Terá encontros com embaixadores da China e da Rússia, certamente para tentar desanuviar tensões criadas por boquirrotos viralatas do ministério de Boçalnaro contra esses importantes parceiros comerciais.
Tão importantes quanto essas agendas internacionais, tendem a ser seus encontros políticos visando formar uma ampla frente política capaz de aglutinar personagens que podem fazer a diferença na próxima eleição.
Lula não estará mexendo pedras no tabuleiro de xadrez da sucessão estará, caso se confirmem e tenham êxito as tratativas conjecturadas, colocando um novo tabuleiro à mesa capaz de aplicar xeque-mate ainda no primeiro turno.
Há especulações a respeito da saída do ex governador de São Paulo, Geraldo Alckmin, do PSDB rumo ao PSB para ser vice de Lula, um movimento que traria à frente liderada pelo ex presidente segmentos políticos outrora adversários ferrenhos seus.
Há, ainda, a possibilidade de uma conversa com o senador Fábio Contarato(Rede/ES), com a proposta concreta de sua saída do seu atual partido, ingresso no PT, que o lançaria candidato a governador de seu estado por essa frente lulista.

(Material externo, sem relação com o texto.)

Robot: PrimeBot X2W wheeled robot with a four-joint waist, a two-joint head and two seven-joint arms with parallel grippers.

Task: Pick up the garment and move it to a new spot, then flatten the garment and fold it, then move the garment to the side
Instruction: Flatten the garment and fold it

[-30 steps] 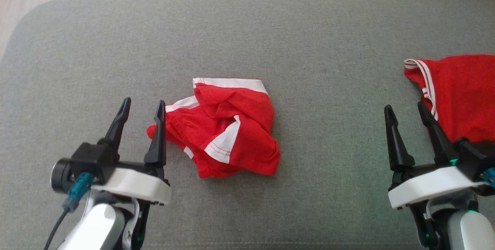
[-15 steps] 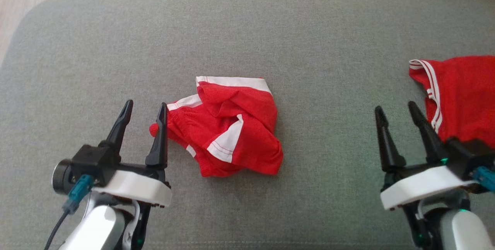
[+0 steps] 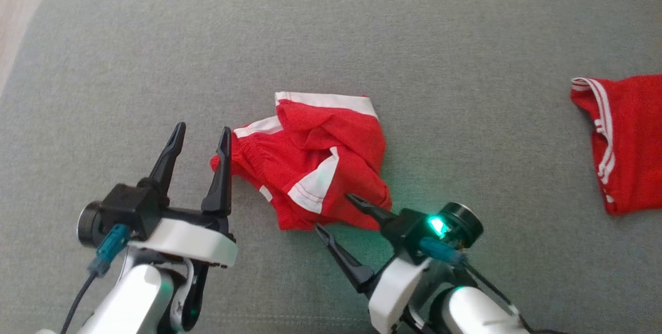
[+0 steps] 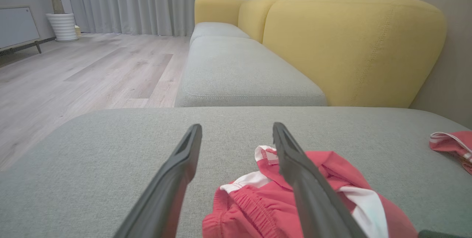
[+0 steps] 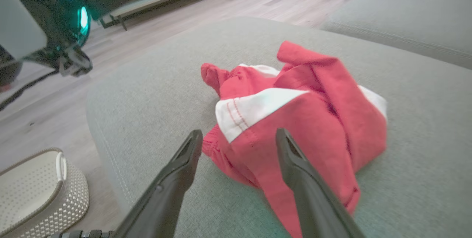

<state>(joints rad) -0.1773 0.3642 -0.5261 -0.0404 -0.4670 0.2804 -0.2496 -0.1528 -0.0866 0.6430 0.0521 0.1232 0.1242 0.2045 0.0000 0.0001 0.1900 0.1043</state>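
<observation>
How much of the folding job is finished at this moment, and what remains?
Nothing looks done yet: the red garment lies crumpled on the grey cushion, neither lifted nor flattened. In hand: the right pincer is open at the garment's near edge, and the left pincer is open beside its left edge; neither grips cloth. Left: pick up, move, flatten, fold, set aside.

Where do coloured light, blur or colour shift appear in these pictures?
Head view: a green glow from the lamp behind the right claw tints the grey cushion beside the red garment. Left wrist view: the left claw softens toward the bottom edge; the garment looks pinkish. Right wrist view: teal lights bloom at upper left.
</observation>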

Nesse sentido, parece açodado, isolacionista e fatalista a postura que alguns querem adotar no Pará, de apoio incondicional à reeleição do emedebista Helder Barbalho, situação quase inviável sem ao menos um vice saído das fileiras do Partido dos Trabalhadores.
Seria prudente aguardar até que ponto Lula alcançará êxito, para então colocar o partido como legenda auxiliar de gestores que conduzem suas articulações com mão de ferro e tratando aliados como subalternos. Como diria a outra, muita calma nessa hora.